| Problem to work on |
Look through the listing below and report how many lines contain "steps", as a bare number.

= Beginning of Section =

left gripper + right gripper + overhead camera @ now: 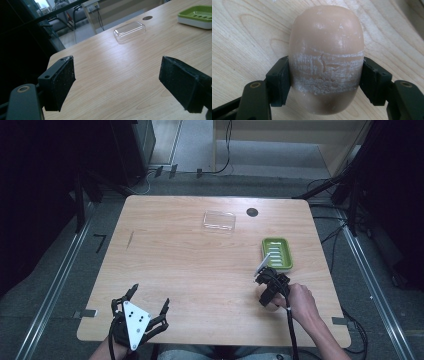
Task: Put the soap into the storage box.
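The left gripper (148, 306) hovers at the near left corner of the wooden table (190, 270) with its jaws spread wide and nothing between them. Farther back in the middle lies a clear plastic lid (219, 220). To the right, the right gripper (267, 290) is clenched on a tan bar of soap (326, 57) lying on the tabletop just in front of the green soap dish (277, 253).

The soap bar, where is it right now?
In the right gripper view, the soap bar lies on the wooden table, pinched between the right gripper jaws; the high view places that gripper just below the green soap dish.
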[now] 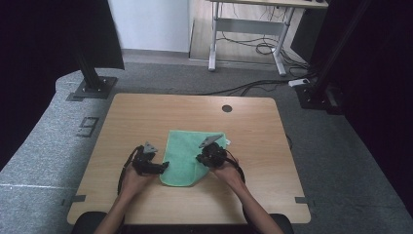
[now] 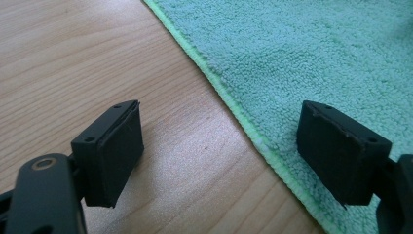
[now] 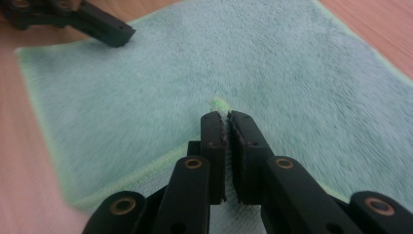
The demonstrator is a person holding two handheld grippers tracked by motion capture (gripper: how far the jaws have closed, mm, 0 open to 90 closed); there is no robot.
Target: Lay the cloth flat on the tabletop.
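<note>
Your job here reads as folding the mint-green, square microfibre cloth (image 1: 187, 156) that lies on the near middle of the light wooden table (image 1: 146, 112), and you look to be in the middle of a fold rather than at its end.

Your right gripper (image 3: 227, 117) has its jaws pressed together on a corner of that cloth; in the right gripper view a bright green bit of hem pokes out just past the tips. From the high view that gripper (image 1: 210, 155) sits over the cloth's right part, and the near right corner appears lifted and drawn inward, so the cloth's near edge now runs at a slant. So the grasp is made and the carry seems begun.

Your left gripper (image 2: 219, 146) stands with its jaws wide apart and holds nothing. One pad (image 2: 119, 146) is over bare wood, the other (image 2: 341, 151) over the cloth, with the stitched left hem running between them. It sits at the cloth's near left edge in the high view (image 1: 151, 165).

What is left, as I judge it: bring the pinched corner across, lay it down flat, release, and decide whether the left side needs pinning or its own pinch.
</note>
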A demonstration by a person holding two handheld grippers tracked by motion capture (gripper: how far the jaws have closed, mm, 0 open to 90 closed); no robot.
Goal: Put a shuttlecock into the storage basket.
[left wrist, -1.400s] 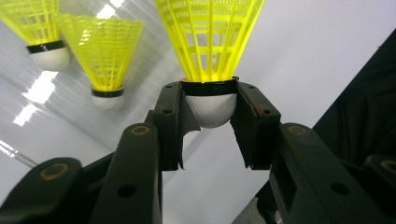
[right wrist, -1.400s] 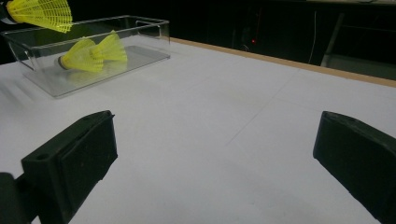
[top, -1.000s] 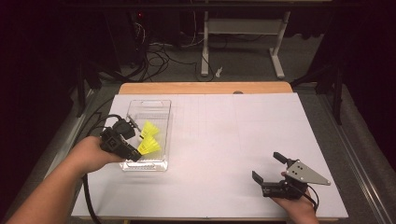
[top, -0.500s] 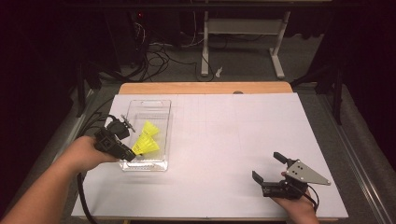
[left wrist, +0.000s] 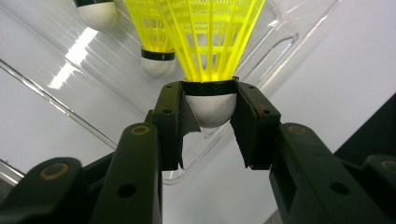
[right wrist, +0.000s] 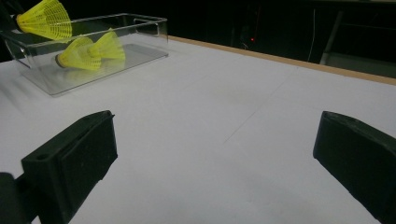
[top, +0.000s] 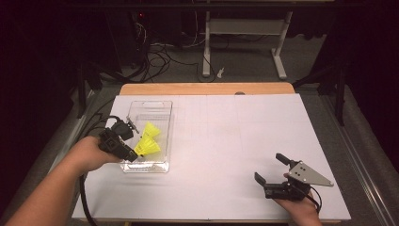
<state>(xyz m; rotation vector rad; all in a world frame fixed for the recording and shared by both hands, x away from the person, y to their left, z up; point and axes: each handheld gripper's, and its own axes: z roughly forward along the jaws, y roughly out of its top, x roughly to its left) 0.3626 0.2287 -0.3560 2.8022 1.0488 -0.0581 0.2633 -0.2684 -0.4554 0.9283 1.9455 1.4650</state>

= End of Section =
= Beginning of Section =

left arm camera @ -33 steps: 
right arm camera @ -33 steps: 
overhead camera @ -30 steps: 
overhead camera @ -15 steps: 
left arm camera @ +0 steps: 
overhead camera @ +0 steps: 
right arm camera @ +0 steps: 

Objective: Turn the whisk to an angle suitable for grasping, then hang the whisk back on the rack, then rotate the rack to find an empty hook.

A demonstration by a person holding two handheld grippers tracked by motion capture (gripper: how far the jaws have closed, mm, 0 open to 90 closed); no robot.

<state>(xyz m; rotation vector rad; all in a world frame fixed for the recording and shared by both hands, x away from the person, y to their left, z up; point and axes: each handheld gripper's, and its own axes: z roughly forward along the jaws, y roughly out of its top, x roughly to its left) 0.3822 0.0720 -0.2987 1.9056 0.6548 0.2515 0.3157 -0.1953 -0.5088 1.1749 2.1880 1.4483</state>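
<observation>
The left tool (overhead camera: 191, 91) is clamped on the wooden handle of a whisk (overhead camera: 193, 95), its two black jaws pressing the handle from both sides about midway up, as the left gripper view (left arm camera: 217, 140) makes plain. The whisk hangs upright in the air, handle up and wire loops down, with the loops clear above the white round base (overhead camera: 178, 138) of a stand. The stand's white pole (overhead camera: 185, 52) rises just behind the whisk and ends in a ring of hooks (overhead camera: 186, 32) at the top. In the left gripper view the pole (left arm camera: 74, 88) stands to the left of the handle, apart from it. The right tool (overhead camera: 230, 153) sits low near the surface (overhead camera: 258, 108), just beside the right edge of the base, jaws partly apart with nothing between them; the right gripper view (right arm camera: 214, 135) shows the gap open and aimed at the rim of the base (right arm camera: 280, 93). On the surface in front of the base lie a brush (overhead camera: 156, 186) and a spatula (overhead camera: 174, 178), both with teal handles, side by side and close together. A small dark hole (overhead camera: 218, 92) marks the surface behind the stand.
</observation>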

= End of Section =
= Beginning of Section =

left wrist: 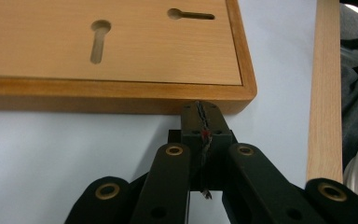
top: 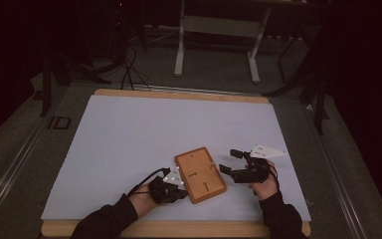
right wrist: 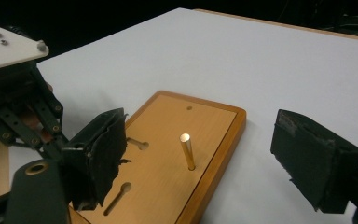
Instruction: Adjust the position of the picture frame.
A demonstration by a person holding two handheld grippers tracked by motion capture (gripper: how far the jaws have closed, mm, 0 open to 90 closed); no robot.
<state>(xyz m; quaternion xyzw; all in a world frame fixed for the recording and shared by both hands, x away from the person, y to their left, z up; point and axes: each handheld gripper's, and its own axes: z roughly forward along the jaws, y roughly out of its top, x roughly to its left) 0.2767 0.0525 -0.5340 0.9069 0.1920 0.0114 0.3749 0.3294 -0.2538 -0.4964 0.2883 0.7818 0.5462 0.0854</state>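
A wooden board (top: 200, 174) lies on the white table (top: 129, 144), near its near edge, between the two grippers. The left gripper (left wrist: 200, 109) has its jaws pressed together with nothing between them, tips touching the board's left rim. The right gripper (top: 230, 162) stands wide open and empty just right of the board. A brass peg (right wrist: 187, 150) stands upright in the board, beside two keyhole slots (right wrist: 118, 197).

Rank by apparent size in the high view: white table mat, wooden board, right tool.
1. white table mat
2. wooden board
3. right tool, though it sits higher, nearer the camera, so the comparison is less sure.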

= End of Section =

| Expected answer |
7